_Work to complete_
Copy out the data that follows exactly, leaving out no line.

_Material provided_
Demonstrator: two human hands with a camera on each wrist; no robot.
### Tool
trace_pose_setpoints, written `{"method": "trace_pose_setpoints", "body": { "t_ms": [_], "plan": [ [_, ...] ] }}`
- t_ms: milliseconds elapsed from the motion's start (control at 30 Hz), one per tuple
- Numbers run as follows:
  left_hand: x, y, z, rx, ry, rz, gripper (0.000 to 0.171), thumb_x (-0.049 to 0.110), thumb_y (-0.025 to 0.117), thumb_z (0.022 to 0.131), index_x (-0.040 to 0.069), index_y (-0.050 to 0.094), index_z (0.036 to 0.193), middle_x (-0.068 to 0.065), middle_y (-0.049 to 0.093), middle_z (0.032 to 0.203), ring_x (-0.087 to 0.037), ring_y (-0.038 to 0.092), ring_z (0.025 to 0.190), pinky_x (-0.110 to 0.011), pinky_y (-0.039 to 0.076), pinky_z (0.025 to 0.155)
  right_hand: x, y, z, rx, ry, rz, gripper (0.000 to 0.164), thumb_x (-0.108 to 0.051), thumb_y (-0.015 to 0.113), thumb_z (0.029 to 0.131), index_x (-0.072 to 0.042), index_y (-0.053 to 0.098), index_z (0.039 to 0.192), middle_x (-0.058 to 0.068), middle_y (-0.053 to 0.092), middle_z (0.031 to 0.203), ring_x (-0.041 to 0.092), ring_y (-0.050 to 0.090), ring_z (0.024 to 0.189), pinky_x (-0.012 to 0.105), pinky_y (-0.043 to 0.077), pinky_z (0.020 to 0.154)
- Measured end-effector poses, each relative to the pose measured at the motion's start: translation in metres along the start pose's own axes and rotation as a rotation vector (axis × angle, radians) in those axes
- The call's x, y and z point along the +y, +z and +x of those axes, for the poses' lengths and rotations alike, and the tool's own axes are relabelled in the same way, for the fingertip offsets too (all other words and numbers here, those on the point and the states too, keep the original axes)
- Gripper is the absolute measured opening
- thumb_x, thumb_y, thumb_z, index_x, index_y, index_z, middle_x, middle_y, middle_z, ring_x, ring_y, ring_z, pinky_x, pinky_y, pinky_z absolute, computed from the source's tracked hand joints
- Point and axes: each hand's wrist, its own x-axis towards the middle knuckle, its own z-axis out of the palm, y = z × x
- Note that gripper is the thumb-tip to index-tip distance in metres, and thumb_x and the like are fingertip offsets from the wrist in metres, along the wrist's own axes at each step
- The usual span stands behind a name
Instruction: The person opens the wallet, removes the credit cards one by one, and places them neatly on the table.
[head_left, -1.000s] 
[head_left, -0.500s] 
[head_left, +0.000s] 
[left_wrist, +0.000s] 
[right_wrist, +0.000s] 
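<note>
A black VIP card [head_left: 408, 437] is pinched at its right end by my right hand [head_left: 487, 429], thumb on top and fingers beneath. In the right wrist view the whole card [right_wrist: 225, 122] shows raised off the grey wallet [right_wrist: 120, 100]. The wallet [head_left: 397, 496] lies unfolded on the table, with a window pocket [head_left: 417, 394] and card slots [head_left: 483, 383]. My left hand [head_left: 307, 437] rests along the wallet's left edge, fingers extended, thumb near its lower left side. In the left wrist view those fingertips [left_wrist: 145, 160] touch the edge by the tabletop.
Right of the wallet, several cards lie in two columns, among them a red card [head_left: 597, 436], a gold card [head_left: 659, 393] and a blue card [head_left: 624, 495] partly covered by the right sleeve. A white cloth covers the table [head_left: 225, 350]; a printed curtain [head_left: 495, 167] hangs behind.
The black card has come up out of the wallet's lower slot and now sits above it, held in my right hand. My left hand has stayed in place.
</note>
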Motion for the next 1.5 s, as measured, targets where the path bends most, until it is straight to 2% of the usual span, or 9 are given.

_Solution below_
Demonstrator: two human hands with a camera on each wrist; no robot.
### Tool
trace_pose_setpoints, written `{"method": "trace_pose_setpoints", "body": { "t_ms": [_], "plan": [ [_, ...] ] }}`
- t_ms: milliseconds elapsed from the motion's start (control at 30 Hz), one per tuple
- Numbers run as follows:
  left_hand: x, y, z, rx, ry, rz, gripper (0.000 to 0.171), thumb_x (-0.049 to 0.110), thumb_y (-0.025 to 0.117), thumb_z (0.022 to 0.131), index_x (-0.040 to 0.069), index_y (-0.050 to 0.094), index_z (0.036 to 0.193), middle_x (-0.068 to 0.065), middle_y (-0.049 to 0.093), middle_z (0.032 to 0.203), ring_x (-0.087 to 0.037), ring_y (-0.038 to 0.092), ring_z (0.025 to 0.190), pinky_x (-0.110 to 0.011), pinky_y (-0.039 to 0.076), pinky_z (0.025 to 0.155)
  right_hand: x, y, z, rx, ry, rz, gripper (0.000 to 0.164), thumb_x (-0.108 to 0.051), thumb_y (-0.015 to 0.113), thumb_z (0.029 to 0.131), index_x (-0.072 to 0.042), index_y (-0.053 to 0.098), index_z (0.039 to 0.192), middle_x (-0.058 to 0.068), middle_y (-0.053 to 0.092), middle_z (0.031 to 0.203), ring_x (-0.041 to 0.092), ring_y (-0.050 to 0.090), ring_z (0.024 to 0.189), pinky_x (-0.012 to 0.105), pinky_y (-0.043 to 0.077), pinky_z (0.020 to 0.154)
- Measured end-effector poses, each relative to the pose measured at the motion's start: translation in metres along the start pose's own axes and rotation as a rotation vector (axis × angle, radians) in those axes
- The call's x, y and z point along the +y, +z and +x of those axes, for the poses' lengths and rotations alike, and the tool's own axes are relabelled in the same way, for the fingertip offsets too (all other words and numbers here, those on the point and the states too, keep the original axes)
- Gripper is the absolute measured opening
- thumb_x, thumb_y, thumb_z, index_x, index_y, index_z, middle_x, middle_y, middle_z, ring_x, ring_y, ring_z, pinky_x, pinky_y, pinky_z absolute, computed from the source's tracked hand joints
- Point and axes: each hand's wrist, its own x-axis towards the middle knuckle, its own z-axis out of the palm, y = z × x
- Note that gripper is the thumb-tip to index-tip distance in metres, and thumb_x and the like are fingertip offsets from the wrist in metres, along the wrist's own axes at each step
- The usual span stands behind a name
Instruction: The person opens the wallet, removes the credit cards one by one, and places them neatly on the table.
[head_left, -1.000s] 
[head_left, -0.500s] 
[head_left, +0.000s] 
[left_wrist, +0.000s] 
[right_wrist, +0.000s] 
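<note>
A black VIP card [head_left: 408, 437] is pinched at its right end by my right hand [head_left: 487, 429], thumb on top and fingers beneath. In the right wrist view the whole card [right_wrist: 225, 122] shows raised off the grey wallet [right_wrist: 120, 100]. The wallet [head_left: 397, 496] lies unfolded on the table, with a window pocket [head_left: 417, 394] and card slots [head_left: 483, 383]. My left hand [head_left: 307, 437] rests along the wallet's left edge, fingers extended, thumb near its lower left side. In the left wrist view those fingertips [left_wrist: 145, 160] touch the edge by the tabletop.
Right of the wallet, several cards lie in two columns, among them a red card [head_left: 597, 436], a gold card [head_left: 659, 393] and a blue card [head_left: 624, 495] partly covered by the right sleeve. A white cloth covers the table [head_left: 225, 350]; a printed curtain [head_left: 495, 167] hangs behind.
The black card has come up out of the wallet's lower slot and now sits above it, held in my right hand. My left hand has stayed in place.
</note>
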Motion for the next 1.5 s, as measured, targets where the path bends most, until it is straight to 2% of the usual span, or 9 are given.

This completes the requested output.